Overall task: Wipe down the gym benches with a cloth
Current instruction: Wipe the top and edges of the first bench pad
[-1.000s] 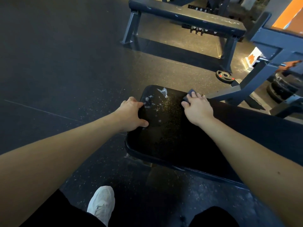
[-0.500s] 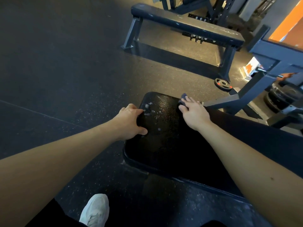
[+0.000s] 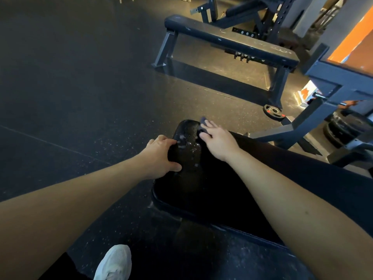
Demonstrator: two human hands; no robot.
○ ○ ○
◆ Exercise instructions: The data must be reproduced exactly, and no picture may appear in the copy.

◆ Exercise output:
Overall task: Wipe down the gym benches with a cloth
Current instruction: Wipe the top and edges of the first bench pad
[-1.000s] 
[-0.500s] 
[+0.000s] 
Demonstrator: two human hands; no robot.

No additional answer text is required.